### Assigned task:
Exactly as written, print every line of the listing below and omit its pictures.

[Start of Attachment]

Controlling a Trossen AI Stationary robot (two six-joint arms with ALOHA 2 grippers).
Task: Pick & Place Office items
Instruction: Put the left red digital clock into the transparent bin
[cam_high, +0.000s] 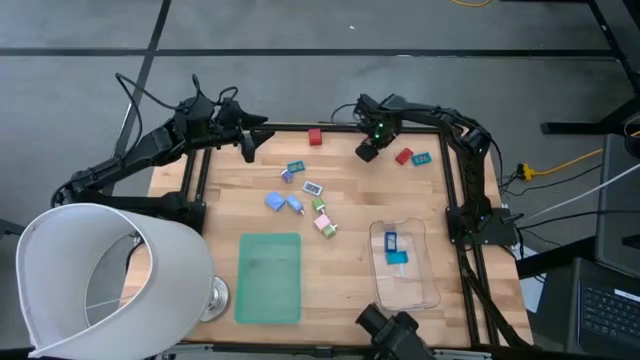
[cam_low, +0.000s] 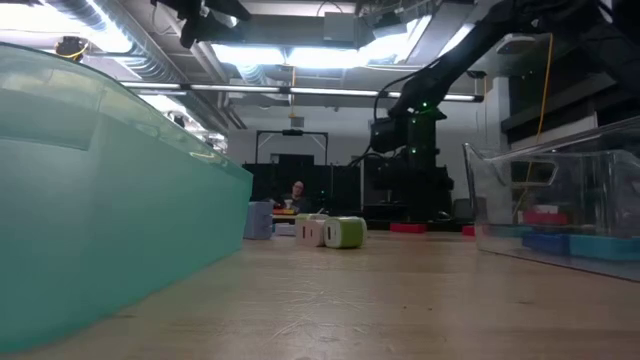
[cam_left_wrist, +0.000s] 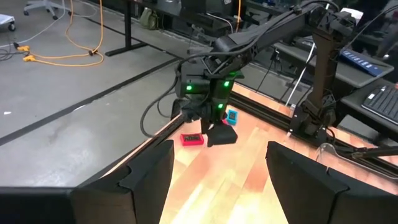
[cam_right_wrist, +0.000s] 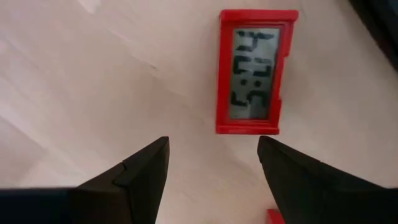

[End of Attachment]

### Expected output:
Controlling a Trossen AI Stationary robot (two six-joint arms with ALOHA 2 grippers).
Task: Pick & Place Office items
Instruction: Put the left red digital clock into the transparent bin
[cam_high, +0.000s] 
[cam_low, +0.000s] 
[cam_left_wrist, +0.000s] 
[cam_right_wrist, +0.000s] 

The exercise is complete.